▶ [Task details]:
Needed from the data below: all lines that contain the word "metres".

▶ [Source material]:

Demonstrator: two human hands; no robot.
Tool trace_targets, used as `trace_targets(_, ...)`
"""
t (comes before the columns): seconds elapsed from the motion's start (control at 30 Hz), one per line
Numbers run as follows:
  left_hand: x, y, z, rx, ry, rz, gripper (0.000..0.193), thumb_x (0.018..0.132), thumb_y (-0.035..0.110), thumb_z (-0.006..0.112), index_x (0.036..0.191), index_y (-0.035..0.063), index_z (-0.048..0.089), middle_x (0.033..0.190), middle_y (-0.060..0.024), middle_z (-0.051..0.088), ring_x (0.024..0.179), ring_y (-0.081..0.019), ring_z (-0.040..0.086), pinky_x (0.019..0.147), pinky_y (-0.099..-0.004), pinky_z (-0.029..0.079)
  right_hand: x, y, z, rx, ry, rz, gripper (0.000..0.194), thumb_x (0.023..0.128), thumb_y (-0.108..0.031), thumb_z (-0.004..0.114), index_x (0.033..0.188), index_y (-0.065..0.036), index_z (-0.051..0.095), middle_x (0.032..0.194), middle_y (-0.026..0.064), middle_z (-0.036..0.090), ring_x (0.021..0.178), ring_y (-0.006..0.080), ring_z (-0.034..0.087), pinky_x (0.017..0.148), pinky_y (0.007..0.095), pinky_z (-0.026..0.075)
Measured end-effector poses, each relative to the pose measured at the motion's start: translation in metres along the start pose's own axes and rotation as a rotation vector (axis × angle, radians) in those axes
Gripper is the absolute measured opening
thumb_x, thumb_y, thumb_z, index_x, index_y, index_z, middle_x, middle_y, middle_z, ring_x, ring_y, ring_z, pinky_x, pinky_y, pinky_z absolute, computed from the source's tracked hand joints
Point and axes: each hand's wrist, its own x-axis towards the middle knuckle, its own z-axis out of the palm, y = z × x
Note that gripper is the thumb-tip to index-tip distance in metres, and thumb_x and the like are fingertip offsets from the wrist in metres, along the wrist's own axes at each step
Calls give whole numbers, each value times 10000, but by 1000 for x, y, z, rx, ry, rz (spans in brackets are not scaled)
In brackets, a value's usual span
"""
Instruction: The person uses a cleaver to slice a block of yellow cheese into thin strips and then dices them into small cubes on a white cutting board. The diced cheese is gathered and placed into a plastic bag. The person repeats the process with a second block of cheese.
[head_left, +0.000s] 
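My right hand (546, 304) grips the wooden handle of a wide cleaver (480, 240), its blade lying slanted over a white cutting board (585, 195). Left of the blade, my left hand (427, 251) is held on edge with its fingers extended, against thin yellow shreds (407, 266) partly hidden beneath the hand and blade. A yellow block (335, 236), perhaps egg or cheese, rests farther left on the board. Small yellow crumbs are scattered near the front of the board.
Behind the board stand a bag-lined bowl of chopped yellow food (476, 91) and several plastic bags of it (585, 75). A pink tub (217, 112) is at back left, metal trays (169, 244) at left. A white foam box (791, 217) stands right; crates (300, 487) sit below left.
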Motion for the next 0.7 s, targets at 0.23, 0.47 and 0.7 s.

▶ [Your solution]:
Measured end-effector poses, each relative to the pose measured at the motion's start: translation in metres along the start pose's own axes and rotation as a rotation vector (axis × angle, radians) in those axes
Note that gripper is the thumb-tip to index-tip distance in metres, and thumb_x and the like are fingertip offsets from the wrist in metres, along the wrist's own axes at each step

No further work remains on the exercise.